■ **GOAL OF THE EXERCISE**
Beginning with the first line of the data below, set down each line exactly through the line that contains "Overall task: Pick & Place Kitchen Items".

■ **SUPPLIED RECORDS**
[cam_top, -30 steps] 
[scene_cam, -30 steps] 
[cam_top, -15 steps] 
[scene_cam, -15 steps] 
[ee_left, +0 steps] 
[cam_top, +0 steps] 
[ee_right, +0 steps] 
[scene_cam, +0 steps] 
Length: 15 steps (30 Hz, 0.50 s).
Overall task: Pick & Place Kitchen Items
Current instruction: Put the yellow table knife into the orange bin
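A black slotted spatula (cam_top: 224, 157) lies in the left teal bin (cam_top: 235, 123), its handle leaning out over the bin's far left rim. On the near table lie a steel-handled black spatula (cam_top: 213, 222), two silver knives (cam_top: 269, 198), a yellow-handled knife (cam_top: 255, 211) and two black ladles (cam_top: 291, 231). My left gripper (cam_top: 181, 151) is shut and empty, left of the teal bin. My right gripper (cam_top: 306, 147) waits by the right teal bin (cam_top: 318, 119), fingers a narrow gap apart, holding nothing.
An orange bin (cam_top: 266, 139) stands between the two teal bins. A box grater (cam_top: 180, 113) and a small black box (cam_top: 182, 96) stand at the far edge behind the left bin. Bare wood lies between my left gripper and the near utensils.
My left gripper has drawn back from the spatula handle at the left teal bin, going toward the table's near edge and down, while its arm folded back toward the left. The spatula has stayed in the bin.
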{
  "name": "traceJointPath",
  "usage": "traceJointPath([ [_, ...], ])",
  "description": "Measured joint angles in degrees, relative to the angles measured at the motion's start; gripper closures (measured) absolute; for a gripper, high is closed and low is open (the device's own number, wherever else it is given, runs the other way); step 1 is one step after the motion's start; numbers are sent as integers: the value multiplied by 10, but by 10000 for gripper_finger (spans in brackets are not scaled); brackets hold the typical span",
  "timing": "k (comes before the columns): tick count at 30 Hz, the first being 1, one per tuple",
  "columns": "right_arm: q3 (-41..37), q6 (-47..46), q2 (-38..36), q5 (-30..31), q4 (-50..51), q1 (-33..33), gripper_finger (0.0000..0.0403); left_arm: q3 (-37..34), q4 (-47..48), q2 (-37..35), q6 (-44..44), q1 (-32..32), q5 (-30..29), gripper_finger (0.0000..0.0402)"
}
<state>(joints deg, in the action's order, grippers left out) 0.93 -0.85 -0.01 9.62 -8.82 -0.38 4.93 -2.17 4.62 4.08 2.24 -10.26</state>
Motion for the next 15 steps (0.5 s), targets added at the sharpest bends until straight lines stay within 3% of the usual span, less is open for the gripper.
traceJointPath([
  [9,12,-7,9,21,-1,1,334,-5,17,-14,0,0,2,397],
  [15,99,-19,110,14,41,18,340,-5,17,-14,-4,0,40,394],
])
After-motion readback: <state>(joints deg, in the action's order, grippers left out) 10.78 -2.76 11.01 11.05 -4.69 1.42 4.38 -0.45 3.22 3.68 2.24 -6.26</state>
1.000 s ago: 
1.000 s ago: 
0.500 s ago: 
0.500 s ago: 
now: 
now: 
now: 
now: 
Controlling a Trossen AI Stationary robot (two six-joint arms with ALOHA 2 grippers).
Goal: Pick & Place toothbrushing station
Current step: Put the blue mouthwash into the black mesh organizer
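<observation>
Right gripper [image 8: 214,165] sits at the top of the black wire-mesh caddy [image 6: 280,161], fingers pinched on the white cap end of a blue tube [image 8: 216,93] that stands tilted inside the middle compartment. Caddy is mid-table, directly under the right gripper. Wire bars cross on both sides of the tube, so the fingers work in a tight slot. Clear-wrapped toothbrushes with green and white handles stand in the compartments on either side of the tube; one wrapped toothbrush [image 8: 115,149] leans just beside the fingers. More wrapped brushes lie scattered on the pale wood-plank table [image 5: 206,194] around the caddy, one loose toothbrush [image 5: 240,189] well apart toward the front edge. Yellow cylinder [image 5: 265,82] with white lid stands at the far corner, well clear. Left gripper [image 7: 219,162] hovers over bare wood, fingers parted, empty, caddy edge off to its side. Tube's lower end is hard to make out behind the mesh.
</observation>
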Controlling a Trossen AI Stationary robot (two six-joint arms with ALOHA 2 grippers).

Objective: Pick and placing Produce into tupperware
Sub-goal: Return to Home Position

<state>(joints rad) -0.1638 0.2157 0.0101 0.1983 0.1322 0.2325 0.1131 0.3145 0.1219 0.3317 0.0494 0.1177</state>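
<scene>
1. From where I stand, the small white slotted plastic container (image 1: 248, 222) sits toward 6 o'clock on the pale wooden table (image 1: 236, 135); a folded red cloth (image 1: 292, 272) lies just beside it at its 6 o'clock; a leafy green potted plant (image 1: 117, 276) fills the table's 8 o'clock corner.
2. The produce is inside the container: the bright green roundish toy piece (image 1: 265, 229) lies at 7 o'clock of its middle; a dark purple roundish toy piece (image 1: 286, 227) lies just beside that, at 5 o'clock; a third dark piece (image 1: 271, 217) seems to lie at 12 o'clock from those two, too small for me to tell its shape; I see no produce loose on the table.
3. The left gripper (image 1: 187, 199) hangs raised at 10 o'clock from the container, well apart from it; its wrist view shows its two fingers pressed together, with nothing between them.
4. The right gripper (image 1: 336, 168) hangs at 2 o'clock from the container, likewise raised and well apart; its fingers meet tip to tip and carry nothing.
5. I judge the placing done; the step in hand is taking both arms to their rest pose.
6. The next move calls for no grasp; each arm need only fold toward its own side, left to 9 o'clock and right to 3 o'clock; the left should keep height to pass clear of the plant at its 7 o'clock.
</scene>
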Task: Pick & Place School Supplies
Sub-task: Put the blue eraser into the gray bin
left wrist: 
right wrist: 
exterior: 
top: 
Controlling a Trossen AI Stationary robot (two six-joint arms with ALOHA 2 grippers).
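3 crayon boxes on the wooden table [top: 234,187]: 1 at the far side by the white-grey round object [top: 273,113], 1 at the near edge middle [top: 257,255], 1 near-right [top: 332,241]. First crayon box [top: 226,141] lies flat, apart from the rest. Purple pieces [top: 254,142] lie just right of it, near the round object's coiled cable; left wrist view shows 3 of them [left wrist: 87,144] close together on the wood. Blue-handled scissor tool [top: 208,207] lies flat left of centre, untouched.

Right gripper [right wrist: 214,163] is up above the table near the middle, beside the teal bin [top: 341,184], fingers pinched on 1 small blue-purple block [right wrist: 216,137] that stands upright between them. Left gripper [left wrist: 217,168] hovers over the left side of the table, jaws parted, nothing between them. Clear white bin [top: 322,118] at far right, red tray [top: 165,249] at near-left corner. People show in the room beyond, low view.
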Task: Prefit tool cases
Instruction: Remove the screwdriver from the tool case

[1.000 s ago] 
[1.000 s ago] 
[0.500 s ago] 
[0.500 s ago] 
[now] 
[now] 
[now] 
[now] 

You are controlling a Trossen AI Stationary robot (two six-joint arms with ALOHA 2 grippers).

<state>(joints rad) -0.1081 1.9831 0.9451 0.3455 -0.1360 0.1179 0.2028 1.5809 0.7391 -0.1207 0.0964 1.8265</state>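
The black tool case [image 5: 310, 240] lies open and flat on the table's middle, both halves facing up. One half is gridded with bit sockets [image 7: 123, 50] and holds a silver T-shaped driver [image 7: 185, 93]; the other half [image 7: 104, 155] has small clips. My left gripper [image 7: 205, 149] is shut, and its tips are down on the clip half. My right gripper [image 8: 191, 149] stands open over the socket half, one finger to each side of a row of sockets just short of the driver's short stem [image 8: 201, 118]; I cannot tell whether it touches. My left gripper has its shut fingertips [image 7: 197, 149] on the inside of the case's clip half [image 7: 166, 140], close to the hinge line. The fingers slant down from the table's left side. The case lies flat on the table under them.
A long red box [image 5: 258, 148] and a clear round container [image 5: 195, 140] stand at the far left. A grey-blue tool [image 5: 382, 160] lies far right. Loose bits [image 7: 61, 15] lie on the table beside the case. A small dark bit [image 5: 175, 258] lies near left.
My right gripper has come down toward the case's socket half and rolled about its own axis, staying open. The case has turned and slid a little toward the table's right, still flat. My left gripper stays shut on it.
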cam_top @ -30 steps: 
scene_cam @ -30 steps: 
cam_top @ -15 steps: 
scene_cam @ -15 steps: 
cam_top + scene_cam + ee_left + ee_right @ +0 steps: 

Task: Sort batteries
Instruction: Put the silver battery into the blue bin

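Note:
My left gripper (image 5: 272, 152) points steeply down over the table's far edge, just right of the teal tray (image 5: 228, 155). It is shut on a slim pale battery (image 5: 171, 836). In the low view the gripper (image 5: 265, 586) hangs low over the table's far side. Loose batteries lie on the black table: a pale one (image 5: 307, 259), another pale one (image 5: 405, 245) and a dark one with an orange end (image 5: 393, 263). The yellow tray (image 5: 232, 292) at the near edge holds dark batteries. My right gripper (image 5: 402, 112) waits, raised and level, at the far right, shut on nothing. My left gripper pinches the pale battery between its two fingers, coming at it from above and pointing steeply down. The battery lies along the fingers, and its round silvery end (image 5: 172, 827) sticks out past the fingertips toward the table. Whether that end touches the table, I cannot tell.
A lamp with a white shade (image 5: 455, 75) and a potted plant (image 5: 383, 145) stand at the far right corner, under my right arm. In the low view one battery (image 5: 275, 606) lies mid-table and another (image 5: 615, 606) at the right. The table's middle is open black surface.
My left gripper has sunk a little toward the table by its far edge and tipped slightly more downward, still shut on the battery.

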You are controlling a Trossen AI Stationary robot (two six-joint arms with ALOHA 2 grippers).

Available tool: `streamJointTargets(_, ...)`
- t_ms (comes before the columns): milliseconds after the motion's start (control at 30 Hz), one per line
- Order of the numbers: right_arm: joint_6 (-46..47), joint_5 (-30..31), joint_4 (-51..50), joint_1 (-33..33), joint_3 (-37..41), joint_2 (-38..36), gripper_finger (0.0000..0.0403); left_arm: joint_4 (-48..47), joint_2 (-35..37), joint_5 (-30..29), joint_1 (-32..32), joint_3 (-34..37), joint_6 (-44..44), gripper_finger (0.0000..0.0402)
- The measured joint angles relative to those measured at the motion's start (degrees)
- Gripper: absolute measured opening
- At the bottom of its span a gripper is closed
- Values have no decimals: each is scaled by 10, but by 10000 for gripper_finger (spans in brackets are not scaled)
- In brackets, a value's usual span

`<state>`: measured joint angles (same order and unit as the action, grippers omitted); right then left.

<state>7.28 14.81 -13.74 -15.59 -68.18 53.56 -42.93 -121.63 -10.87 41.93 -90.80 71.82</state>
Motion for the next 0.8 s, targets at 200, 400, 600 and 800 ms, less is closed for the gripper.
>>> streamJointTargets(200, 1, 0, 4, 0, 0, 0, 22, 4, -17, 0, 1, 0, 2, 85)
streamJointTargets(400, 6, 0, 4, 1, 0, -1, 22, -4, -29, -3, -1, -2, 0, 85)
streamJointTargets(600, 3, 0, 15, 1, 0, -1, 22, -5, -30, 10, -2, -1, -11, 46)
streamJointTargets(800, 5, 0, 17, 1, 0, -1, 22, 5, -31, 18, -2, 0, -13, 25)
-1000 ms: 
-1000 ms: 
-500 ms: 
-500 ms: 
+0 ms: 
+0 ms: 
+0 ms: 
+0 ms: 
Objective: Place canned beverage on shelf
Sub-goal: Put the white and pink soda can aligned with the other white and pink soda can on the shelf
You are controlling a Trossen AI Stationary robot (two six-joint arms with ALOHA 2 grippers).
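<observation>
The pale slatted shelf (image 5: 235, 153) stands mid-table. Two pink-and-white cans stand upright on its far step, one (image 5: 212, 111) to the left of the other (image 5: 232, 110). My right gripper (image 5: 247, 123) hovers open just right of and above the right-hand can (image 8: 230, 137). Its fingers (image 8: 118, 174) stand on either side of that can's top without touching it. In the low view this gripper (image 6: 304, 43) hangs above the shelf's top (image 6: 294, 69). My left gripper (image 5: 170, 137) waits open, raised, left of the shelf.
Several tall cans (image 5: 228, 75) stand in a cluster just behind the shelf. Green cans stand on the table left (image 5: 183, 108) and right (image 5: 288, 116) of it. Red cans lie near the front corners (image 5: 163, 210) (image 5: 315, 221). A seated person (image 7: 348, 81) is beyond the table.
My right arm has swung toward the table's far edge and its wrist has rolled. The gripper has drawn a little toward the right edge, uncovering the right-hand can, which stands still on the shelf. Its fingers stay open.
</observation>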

■ **REPLY**
[cam_top, -30 steps] 
[scene_cam, -30 steps] 
[cam_top, -15 steps] 
[scene_cam, -15 steps] 
[ee_left, +0 steps] 
[cam_top, +0 steps] 
[ee_right, +0 steps] 
[scene_cam, +0 steps] 
Length: 15 steps (30 Hz, 0.50 s).
Overall task: Pick & Place Kitchen Items

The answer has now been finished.